Statistics of ClueWeb Context Data

  • Over 125 million NP pairs.
  • Over 5 million unique NPs.
  • ~ 14.1 context for each NP pair.

Constructing Training Data

Given the raw data from NELL and ClueWeb, we would like to construct the training data in two steps.

  1. Match the NP pairs from ClueWeb to entities of relations in NELL ontology.
    • If the pair of NPs match exactly the literal strings of entities, we know there is a relation between this NP pair.
  2. Identify relevant context from the context list from ClueWeb.
    • In the list of the context of the given matched NP pair,
      • context is relevant if it matches one of the relevant context in the NELL ontology
      • context is irrelevant otherwise

Noisy Nature of the Ontology

Use this procedure, we can find over 12,000 NP pairs that match the relations in the NELL ontology. In these set, we have about 9.4 relevant context and about 66.2 irrelevant context per NP pair in average. However, they are not always good training data. Here is the histogram of the confidence scores of matched relations. 25p

Most of the relations have confidence scores higher than 90%, however some relations could still introduce noise even if they have over 90% confidence. Here is an example: NP pair, (college || education), has over 7000 irrelevant context. One of the irrelevant context, "arg1 are keen to offer arg2", does not seem to be irrelevant. The reason why it is not seen as relevant to the relation is because the ontology have relative low coverage for all relevant context for this relation even though the confidence of this relation is 93%.

Therefore, we use a very high value threshold to construct the training data. The context is relevant or used as a positive sample if the corresponding relation in the ontology has the confidence score greater than 99%, and the context is irrelevant or used as a negative sample if the corresponding relation in the ontology has the confidence score great than 99.9999%. We set even higher threshold for negative sample to avoid introducing too many false negative data.

After we set the thresholds, we get over 120k positive samples and over 112k negative samples. We use the 90%/10% random splits as the training and test set.

Learning

The problem is treated as a classification task and we use the standard classifiers, SVM and Logistic Regression. The tool we use is the LibLinear (Fan et al., JMLR 2008) which contains various SVM and Logistic Regression implementations.

Preliminary Results

By now, we managed to run a simple baseline system and get some preliminary results.

Baseline

We use SVM and Logistic Regression as the classifiers and words in context as the features (bag of words model).

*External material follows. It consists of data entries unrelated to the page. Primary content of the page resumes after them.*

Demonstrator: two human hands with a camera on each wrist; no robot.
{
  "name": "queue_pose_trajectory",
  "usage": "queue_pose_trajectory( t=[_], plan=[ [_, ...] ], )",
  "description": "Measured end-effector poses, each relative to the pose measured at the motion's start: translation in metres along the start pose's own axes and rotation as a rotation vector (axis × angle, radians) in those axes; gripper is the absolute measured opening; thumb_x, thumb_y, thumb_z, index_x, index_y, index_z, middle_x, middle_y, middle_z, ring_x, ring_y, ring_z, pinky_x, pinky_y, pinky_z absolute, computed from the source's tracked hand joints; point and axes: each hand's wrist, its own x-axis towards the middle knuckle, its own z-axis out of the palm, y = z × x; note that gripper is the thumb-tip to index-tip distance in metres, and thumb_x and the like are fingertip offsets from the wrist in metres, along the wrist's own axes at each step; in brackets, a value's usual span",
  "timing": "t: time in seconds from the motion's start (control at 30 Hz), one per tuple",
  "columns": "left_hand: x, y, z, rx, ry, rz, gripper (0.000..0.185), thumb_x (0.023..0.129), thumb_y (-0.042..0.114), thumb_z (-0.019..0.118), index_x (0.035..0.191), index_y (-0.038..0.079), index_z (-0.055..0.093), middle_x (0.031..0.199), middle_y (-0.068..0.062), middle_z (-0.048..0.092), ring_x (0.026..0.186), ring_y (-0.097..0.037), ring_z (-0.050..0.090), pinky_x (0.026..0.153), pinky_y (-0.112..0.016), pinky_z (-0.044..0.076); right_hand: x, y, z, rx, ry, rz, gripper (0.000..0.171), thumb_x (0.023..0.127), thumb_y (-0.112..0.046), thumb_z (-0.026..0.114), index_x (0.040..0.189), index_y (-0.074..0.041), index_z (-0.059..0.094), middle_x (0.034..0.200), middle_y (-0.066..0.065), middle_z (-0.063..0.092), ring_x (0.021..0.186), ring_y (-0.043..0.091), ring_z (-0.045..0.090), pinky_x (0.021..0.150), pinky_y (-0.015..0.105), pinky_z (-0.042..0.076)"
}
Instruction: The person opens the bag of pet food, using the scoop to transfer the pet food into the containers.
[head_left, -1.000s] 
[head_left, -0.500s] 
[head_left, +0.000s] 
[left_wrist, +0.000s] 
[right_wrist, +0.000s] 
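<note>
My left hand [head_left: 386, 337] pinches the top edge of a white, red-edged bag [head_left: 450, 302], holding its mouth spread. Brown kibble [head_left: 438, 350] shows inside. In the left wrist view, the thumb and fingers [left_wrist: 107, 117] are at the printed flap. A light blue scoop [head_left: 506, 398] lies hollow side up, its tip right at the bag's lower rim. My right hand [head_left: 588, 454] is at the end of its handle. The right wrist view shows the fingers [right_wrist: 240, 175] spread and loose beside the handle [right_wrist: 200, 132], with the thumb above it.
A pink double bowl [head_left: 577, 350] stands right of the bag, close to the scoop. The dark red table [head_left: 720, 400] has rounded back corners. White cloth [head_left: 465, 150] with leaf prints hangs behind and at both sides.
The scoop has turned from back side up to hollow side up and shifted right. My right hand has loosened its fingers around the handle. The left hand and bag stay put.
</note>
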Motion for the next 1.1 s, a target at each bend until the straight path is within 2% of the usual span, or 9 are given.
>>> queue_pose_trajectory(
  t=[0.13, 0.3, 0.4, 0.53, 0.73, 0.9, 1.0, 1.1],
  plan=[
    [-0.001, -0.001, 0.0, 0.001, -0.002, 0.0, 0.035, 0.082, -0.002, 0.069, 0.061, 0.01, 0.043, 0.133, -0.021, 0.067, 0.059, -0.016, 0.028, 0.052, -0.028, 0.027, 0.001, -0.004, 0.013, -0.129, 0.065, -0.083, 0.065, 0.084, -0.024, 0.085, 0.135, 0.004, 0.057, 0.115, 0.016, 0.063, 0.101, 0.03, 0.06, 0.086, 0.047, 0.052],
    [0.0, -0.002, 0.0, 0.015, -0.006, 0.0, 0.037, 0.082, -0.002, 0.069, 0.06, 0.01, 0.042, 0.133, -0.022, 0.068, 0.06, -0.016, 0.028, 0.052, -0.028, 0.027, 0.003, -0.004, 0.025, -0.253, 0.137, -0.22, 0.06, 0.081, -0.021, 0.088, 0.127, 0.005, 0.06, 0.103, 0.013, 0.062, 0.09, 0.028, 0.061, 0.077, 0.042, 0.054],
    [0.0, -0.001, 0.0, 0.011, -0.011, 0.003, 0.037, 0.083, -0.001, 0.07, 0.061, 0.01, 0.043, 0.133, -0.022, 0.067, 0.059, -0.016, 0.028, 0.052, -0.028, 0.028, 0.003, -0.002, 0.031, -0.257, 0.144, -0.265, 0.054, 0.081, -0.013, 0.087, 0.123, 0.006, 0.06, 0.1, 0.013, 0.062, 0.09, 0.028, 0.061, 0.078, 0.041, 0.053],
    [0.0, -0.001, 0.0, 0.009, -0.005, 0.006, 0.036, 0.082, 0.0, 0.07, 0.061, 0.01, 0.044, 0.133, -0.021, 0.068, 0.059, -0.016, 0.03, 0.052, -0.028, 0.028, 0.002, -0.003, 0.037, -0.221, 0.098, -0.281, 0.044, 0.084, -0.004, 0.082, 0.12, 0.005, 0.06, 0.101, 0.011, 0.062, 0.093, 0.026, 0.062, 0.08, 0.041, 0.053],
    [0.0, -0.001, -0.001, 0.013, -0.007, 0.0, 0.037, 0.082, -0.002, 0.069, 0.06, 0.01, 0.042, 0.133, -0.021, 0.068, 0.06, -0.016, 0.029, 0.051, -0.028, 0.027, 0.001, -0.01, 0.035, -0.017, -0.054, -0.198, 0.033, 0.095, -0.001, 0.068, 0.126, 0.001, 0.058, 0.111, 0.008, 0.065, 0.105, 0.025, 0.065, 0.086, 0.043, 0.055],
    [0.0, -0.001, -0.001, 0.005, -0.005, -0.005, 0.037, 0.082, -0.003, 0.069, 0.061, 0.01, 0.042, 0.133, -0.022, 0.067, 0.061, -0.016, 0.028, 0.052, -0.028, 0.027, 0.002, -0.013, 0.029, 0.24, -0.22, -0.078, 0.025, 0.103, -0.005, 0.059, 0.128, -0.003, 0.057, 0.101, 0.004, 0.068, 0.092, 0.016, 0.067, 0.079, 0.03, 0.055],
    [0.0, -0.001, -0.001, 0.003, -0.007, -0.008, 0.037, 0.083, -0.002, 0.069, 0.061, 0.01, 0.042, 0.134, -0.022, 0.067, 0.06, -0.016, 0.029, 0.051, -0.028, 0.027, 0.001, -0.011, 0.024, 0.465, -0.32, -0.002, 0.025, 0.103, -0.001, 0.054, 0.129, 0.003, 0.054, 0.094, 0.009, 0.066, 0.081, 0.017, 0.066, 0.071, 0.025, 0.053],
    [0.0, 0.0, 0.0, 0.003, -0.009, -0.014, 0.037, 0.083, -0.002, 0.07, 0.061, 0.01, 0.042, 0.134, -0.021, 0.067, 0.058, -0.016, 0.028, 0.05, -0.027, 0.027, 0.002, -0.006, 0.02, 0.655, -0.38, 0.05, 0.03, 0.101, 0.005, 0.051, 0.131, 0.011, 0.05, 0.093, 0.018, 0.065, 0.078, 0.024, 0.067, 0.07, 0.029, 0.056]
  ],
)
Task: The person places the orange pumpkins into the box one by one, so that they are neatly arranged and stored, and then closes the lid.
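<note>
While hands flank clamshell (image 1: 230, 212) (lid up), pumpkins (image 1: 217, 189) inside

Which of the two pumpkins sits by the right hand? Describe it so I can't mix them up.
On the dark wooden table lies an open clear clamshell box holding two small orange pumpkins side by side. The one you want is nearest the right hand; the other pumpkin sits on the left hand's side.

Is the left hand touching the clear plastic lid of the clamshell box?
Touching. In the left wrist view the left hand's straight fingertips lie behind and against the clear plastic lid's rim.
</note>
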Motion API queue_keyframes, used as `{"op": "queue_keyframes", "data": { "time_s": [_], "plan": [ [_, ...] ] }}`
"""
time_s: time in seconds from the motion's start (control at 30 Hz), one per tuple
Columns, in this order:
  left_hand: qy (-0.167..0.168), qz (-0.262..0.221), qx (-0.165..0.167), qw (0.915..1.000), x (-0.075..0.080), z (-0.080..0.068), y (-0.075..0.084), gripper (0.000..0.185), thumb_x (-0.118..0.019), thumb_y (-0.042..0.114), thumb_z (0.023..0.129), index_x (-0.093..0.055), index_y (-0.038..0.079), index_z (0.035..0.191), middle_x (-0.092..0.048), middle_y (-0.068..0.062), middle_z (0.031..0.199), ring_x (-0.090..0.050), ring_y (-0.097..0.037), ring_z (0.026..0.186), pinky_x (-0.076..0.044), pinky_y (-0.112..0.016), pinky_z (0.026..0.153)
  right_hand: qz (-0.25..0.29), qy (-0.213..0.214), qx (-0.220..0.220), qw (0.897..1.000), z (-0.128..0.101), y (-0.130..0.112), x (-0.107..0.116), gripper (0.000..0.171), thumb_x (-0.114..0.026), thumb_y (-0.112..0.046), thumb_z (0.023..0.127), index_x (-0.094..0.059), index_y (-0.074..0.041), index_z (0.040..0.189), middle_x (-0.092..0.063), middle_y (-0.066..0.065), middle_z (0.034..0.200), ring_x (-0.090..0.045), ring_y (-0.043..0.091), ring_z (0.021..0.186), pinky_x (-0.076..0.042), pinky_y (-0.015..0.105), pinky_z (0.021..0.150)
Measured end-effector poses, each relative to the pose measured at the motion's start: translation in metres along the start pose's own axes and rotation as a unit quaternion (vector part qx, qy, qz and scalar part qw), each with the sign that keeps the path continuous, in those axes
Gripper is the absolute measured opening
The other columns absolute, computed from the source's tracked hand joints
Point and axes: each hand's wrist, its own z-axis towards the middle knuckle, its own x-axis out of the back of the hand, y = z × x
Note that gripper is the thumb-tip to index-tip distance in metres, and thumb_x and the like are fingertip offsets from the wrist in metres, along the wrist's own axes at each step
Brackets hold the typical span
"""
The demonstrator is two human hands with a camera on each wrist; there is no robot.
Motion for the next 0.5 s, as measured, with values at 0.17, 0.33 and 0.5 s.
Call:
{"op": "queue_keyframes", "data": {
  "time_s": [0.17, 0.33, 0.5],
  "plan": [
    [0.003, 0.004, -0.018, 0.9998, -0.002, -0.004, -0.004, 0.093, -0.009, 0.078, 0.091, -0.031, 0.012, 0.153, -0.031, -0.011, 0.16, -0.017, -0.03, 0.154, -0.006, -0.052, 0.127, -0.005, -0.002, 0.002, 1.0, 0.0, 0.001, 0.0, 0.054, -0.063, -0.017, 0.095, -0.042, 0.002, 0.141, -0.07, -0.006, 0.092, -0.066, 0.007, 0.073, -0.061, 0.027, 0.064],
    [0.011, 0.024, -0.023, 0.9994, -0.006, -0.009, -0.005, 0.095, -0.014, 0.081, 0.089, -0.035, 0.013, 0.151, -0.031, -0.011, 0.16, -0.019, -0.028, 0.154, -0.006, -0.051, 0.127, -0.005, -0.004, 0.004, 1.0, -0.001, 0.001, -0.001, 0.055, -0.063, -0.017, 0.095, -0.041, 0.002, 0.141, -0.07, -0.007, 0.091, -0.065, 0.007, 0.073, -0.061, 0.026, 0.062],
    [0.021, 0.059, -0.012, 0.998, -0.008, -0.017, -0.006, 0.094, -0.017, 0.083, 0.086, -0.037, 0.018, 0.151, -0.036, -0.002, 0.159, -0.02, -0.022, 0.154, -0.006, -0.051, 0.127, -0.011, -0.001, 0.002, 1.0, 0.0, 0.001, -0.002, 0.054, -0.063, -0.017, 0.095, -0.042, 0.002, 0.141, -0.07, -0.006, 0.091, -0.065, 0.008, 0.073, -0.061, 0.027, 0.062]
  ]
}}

The parameters of the classifier were optimized using 5-fold cross validation on the training data. The evaluation metrics are accuracy, precision, recall, and F1. The table below summarizes the results.

Evaluation Results on Test Set
Logistic Regression SVM
Accuracy 0.848 0.850
Precision 0.826 0.831
Recall 0.895 0.893
F1 0.859 0.861

Initial Analysis

The results are surprisingly good considering we only use simple words as features. Assuming we do everything correctly so far, these results mean we have a good chance to predict if the context is relevant to a relation.

Below is the histogram of feature weights from L1 regularized Logistic Regression. From the plot, we can see there are some terms are important to the classification. Here is the list to top 10 terms with the highest absolute weights.

  1. Ferrari
  2. Dentistry
  3. talented
  4. Estate
  5. Pierce
  6. leader
  7. travelers
  8. Companies
  9. plane
  10. Hotels

L1lr weights hist.jpg

Next Steps

There are a few things we will do next.

  • Need to verify and analyze the results.
    • Need to manually select a couple of hundred context and annotate them. Try the classifier on this new data to see if we get consistent results.
  • If the results are consistent,
    • we would do some feature engineering, especially the non-lexical ones such as POS, counts, length, and etc.
    • we would try to see if it is possible to find some context that are common across a class of entities instead of specific ones.
    • we may also revisit the raw data again to see if there is some good data from the less confident relations.